Zawodnik Dynama Kijów Artem Kozak, który obecnie gra dla Żytomierza Poles'e, opowiedział jak znalazł się w strukturach stołecznego klubu.
- Jak zostałeś zauważony i zaproszony do Dynama?
- Razem z Władem Dubinczakiem (obecny obrońca pierwszej drużyny Dynamo Kijów, - przyp. red.). zostaliśmy zauważeni, gdy graliśmy dla BRV-VIK (amatorski klub z miasta Wołyń' obwodu wołyńskiego - przyp. red.).. Pamiętam, powiedziano nam, że są opcje: "Szachtar", "Dynamo" i "Dnipro". Na początku wzięto nas do Szachtara, ale nie wyszło. Jakby nasz prezes chciał uzyskać jakieś korzyści finansowe, a podczas gdy Szachtar potrzebował czasu do namysłu, Dynamo przechwyciło mnie i Dubinczaka i zapisało nas do swojej akademii. To była ciekawa historia.
- Czy w Dynamie miałeś swojego majora? Na przykład Lesowoj - który miał bogatych rodziców i dziadka z partyjnej nomenklatury, albo Kosowski jr. A były też dzieci z regionów, które żyły ze stypendiów... Czy to było odczuwalne?
- Chyba dało się to zauważyć. Wszyscy chłopcy byli wychowani z kulturalnych rodzin. Nie mogę jednak powiedzieć, że dotyczyło to mnie czy kogokolwiek innego. Poza boiskiem to jedna rzecz. Na boisku to już inna sprawa.
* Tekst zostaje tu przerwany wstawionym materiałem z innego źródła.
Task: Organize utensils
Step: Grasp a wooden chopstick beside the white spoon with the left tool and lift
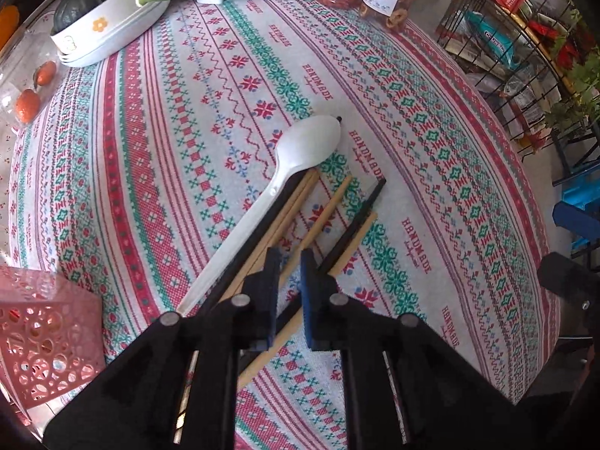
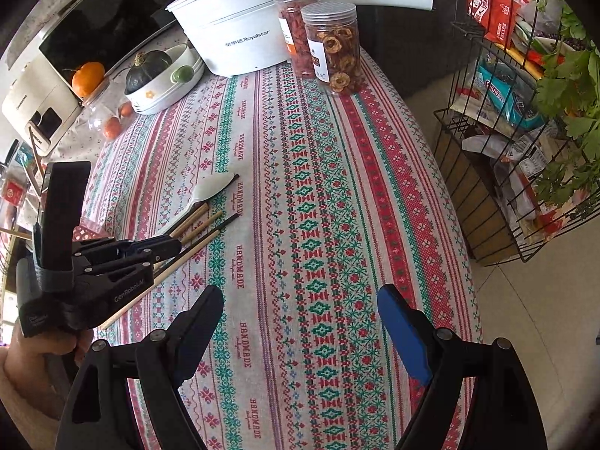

W piłce nożnej wszystko staje się widoczne na boisku.
- Twoi koledzy z drużyny Dynamo mają różne losy: jeden jest teraz w reprezentacji Rosji, inny nagrywa jakieś tiki-takę. Inny był pod MLS w USA, a potem, podobno, został programistą... Czyje koleje losu najbardziej Cię zaskoczyły i były przypadki, gdy przyszła gwiazda na Twoich oczach po prostu nie spełniła swojego potencjału i znalazła się w innym zawodzie?
- Takich przypadków, nawiasem mówiąc, było niewiele. Ktoś poszedł do pracy jako programista i z tego powodu nie został gwiazdą piłki nożnej. Jeśli ktoś trafił do innych zawodów, to dlatego, że nie udało mu się osiągnąć wymaganego poziomu w piłce nożnej. Talent nie znika z powodu zwykłej pracy, a raczej z powodu jakichś niefutbolowych momentów w młodości, które sprawiają, że kręci im się w głowie i odbierają równowagę. Widziałem takich chłopaków, którzy byli utalentowani, ale nie zadbali o siebie w odpowiednim czasie. Czas szybko leci.
- Czego zabrakło Ci, aby przebić się do pierwszej drużyny Dynama? Kiedy byłeś najbliżej tego celu?
- Gdy grałem w drużynie młodzieżowej. Dużo rozmawiałem z naszymi hiszpańskimi trenerami. Grałem regularnie w swojej grupie wiekowej. Wydawało się, że tutaj jest moja szansa. Ale konkurencja była zbyt duża, bo na moich pozycjach grali obcokrajowcy z dużym doświadczeniem, wartością transferową, doświadczeniem w reprezentacji. W miarę upływu czasu widziałem, że ciężko się przebić.